Go through the following data and transcribe exactly the stretch of lines from the one holding "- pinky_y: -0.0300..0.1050" to the one holding "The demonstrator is", both included.

Segment Open

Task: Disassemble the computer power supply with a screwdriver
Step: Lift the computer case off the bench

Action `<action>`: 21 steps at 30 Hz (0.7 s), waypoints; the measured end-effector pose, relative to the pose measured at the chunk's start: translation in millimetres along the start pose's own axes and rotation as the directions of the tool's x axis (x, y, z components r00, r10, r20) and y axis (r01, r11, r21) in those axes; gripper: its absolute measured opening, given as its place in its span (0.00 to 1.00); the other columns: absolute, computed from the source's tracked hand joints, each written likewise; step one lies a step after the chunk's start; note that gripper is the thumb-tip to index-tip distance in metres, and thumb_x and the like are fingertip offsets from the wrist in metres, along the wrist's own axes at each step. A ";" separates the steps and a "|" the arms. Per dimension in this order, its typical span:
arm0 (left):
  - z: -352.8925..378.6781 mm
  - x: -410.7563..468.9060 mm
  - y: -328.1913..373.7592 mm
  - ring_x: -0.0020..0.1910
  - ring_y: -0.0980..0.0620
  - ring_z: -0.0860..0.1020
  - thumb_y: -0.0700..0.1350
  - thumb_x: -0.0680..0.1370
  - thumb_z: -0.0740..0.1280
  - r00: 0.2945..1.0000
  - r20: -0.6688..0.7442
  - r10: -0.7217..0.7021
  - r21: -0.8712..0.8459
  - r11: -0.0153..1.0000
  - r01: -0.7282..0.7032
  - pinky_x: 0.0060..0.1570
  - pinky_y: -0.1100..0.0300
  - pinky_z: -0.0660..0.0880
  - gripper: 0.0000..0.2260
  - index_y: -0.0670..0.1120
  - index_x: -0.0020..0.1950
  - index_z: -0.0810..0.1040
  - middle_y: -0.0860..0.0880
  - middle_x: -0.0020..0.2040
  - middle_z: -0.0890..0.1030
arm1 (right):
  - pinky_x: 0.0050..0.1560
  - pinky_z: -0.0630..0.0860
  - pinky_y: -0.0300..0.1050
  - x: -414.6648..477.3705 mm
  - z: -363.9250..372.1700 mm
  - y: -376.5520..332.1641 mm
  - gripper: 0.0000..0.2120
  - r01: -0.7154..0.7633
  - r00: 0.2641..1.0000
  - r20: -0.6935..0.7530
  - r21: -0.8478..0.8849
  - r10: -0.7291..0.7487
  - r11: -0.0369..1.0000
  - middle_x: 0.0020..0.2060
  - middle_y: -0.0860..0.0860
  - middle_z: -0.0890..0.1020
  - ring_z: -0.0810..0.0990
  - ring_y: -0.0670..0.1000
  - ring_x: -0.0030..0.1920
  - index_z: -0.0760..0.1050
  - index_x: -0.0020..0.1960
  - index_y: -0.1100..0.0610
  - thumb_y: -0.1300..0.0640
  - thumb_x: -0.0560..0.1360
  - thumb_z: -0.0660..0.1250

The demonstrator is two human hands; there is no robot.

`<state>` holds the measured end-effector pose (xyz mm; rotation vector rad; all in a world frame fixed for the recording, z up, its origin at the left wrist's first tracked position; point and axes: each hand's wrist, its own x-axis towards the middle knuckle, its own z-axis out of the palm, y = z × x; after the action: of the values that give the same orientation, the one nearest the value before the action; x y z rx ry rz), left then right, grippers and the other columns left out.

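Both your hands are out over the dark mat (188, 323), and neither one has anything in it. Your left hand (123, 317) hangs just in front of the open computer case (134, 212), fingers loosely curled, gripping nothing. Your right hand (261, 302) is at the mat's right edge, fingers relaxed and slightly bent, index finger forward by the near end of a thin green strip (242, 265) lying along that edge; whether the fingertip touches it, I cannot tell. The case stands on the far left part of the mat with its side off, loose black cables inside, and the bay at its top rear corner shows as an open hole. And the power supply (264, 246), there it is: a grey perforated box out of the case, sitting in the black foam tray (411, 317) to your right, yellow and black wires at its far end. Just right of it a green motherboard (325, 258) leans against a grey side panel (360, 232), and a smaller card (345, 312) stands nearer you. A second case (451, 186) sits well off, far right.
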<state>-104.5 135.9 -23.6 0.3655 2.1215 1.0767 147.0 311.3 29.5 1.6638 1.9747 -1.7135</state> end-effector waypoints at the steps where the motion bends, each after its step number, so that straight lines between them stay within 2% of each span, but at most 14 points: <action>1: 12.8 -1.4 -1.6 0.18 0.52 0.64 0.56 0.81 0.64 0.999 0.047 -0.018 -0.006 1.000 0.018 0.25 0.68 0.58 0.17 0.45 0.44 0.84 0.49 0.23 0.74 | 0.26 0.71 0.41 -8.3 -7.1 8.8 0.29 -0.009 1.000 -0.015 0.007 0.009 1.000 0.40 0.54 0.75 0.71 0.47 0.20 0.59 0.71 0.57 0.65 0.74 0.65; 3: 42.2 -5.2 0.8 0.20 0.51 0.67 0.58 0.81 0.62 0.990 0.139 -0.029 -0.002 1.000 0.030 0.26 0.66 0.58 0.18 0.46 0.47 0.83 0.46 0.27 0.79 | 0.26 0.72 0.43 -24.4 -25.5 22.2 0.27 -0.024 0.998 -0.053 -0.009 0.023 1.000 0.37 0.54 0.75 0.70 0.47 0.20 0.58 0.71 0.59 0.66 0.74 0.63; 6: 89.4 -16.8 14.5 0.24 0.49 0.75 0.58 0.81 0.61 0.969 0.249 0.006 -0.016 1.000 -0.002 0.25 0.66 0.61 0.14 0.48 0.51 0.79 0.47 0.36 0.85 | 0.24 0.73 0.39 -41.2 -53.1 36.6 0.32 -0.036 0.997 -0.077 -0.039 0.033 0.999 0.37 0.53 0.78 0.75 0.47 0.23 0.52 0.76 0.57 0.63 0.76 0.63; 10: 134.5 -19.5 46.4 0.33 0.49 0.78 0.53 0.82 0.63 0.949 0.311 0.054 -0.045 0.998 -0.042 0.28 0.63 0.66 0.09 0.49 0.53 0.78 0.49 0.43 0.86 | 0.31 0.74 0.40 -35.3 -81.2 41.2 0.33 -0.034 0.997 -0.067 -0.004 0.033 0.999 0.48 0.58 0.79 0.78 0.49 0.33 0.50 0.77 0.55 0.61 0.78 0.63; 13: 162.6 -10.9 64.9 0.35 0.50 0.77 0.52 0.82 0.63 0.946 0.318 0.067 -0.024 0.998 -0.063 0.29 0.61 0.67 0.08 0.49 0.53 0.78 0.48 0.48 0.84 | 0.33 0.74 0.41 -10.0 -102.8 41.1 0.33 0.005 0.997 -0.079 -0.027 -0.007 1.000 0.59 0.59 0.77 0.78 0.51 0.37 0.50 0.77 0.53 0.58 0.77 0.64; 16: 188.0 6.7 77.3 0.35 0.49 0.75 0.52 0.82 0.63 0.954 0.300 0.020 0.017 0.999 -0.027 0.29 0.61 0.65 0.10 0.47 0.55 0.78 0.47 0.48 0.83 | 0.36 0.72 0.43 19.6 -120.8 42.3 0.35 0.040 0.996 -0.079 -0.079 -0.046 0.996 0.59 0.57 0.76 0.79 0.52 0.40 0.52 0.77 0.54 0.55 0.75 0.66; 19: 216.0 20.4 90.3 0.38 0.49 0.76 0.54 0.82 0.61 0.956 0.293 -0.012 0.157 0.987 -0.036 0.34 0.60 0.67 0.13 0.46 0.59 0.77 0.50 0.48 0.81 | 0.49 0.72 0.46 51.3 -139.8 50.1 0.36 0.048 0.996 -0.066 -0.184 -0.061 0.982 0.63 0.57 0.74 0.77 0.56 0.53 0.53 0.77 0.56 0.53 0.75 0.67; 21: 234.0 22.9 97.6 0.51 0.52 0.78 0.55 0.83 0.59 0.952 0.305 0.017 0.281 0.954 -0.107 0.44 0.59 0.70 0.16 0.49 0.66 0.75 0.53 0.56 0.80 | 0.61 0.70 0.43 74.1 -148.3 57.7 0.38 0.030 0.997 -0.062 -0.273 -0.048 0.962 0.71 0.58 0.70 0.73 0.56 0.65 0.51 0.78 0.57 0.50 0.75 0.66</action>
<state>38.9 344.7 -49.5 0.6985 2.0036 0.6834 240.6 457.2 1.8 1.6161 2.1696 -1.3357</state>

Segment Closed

### [Response to the exercise]
  - pinky_y: -0.0300..0.1050
  - x: -414.6648..477.3705 mm
  - z: -363.9250..372.1700 mm
  - y: -376.5520..332.1641 mm
  - gripper: 0.0000..0.2120
  - r01: -0.7154..0.7633
  - r00: 0.2641..1.0000
  - r20: -0.6935..0.7530
  - r21: -0.8478..0.8849
  - r10: -0.7291..0.7487
  - r11: -0.0369..1.0000
  - middle_x: 0.0020..0.2060
  - middle_y: -0.0860..0.0860
  - middle_z: -0.0890..0.1020
  - ring_z: -0.0810..0.0990
  - ring_y: -0.0670..0.1000
  - ring_x: -0.0030..0.1920
  - index_z: -0.0760..0.1050
  - index_x: -0.0020..0.1960
  - index_y: -0.1100..0.0610
  - thumb_y: -0.1300..0.0640
  - thumb_x: -0.0560..0.1360
  - thumb_z: -0.0660..0.1250

The demonstrator is two human hands; there is no robot.

This exercise has now been finished.